Activity -
Pull from the data below each line where the word "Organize" occurs, and copy it.

Given entries -
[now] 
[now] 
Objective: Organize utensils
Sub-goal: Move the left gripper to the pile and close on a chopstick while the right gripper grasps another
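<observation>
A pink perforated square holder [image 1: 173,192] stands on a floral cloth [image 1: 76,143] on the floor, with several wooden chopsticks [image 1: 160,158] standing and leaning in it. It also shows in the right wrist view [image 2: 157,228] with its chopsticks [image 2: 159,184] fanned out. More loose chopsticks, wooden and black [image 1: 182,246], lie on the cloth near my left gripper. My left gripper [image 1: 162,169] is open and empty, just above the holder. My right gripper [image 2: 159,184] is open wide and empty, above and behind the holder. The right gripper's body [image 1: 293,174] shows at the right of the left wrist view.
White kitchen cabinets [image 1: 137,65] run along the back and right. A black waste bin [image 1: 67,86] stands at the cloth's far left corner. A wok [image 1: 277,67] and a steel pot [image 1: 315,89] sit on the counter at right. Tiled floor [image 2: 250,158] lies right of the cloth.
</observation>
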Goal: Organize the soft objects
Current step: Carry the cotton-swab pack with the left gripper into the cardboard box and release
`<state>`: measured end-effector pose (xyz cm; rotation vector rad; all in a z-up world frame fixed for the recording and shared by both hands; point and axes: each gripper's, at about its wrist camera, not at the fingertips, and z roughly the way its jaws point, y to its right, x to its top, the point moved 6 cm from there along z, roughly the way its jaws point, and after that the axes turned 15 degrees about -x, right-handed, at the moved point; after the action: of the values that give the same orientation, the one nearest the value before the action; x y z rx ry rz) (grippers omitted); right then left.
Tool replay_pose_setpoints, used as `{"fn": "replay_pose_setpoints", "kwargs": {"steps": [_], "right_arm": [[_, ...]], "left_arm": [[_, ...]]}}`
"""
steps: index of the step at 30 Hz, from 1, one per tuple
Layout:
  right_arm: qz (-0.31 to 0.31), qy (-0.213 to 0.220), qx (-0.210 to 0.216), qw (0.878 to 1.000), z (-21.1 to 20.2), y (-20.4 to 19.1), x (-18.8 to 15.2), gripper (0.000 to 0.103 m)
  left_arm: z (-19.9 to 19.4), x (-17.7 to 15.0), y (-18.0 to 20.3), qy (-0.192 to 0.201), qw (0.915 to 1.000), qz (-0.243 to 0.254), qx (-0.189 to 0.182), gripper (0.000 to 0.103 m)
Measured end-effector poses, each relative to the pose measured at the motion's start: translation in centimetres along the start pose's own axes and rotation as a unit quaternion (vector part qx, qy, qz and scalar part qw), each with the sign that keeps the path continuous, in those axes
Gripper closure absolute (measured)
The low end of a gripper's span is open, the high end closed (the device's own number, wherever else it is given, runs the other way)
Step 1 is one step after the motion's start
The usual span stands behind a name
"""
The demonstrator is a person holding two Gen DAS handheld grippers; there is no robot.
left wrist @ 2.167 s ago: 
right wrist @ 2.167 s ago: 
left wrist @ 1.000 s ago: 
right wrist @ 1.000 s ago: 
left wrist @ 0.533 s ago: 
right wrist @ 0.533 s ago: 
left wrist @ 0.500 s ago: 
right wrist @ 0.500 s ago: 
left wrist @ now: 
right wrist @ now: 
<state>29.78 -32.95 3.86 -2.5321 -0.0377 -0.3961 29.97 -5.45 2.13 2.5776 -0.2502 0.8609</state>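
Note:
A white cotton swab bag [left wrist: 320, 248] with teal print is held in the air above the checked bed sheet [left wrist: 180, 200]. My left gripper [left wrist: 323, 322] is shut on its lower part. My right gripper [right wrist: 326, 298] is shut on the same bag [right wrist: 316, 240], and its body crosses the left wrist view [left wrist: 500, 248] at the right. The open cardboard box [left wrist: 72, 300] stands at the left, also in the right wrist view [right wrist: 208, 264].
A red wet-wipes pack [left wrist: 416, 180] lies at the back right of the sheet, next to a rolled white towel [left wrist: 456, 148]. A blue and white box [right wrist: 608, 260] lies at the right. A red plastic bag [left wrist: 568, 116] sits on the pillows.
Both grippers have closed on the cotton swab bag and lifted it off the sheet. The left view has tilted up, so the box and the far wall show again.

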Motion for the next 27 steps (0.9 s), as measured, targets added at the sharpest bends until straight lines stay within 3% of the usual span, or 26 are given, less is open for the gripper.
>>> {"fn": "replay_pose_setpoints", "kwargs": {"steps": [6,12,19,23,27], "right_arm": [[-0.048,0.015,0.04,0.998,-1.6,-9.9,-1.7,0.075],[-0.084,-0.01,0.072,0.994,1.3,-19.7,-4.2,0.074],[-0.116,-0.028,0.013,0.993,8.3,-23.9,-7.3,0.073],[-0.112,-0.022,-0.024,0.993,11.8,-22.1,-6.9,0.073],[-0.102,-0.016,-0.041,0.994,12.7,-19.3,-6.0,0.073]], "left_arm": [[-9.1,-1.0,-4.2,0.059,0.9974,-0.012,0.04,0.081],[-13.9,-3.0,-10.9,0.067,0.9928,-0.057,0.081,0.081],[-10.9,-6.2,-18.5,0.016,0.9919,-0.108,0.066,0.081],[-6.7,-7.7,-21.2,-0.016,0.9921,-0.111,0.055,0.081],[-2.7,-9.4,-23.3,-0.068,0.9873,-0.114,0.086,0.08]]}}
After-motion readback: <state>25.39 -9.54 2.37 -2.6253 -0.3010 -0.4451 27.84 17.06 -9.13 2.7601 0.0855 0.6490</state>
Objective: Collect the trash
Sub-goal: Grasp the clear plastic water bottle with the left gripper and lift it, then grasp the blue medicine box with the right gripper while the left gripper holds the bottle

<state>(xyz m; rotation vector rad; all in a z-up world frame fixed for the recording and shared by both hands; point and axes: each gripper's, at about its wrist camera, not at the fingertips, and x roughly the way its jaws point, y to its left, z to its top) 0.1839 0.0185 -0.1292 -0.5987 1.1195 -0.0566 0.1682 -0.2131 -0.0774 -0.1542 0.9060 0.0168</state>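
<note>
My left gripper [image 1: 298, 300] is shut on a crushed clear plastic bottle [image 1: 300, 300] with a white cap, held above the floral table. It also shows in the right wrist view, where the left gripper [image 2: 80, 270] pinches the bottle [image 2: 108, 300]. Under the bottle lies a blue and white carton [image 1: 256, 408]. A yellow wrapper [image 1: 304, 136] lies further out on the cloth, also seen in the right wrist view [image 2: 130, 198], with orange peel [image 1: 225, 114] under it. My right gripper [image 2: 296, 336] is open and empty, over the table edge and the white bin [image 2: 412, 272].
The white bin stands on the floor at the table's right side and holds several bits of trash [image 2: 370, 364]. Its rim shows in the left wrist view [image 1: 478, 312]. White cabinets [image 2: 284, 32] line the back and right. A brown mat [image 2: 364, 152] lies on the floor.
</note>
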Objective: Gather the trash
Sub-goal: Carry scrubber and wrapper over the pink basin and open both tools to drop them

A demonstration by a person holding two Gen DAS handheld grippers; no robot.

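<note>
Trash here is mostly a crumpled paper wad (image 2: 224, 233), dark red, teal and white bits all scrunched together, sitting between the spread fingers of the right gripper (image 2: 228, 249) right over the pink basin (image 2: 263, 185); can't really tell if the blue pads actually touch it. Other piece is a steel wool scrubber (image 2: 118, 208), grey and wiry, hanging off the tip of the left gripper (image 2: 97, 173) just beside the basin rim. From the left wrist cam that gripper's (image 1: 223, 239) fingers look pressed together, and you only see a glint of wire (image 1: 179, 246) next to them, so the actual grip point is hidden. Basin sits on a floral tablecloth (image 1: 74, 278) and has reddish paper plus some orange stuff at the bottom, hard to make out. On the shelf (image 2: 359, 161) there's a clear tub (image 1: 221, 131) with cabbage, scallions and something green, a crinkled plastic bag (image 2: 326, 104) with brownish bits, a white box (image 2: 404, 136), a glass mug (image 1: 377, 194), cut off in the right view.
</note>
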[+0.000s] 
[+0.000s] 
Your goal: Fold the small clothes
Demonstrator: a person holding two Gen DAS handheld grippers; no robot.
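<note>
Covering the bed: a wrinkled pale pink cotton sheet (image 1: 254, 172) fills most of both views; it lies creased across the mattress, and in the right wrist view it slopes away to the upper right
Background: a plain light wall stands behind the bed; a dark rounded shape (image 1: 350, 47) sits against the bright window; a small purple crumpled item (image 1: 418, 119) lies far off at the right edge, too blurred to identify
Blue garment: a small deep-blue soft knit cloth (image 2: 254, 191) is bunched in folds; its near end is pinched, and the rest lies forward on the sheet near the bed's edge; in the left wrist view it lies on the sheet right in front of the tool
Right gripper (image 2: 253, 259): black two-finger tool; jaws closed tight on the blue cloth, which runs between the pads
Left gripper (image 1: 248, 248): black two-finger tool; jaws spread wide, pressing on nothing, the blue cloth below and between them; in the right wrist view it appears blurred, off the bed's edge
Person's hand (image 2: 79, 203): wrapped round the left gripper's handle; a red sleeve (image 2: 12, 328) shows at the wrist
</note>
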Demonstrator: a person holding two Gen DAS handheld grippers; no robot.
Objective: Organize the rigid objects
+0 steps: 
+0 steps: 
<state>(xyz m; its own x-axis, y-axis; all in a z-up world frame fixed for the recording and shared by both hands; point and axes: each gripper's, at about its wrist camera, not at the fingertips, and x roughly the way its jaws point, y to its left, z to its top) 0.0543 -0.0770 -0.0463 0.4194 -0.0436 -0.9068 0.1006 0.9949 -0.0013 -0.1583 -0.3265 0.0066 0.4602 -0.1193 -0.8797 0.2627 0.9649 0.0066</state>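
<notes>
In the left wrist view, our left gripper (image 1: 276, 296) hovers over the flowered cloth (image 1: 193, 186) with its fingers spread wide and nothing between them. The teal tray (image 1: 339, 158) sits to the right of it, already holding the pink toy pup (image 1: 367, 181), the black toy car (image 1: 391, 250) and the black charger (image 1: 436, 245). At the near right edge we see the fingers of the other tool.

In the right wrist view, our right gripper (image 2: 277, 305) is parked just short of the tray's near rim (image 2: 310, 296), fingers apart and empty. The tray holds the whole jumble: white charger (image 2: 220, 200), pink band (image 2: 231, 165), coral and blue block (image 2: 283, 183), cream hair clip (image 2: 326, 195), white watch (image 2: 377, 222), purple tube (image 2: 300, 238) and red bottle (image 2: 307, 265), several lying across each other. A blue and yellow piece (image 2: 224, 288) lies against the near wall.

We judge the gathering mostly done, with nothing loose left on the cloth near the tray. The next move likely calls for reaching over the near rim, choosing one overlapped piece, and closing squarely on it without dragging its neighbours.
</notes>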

Answer to this problem -
Objective: Organize utensils
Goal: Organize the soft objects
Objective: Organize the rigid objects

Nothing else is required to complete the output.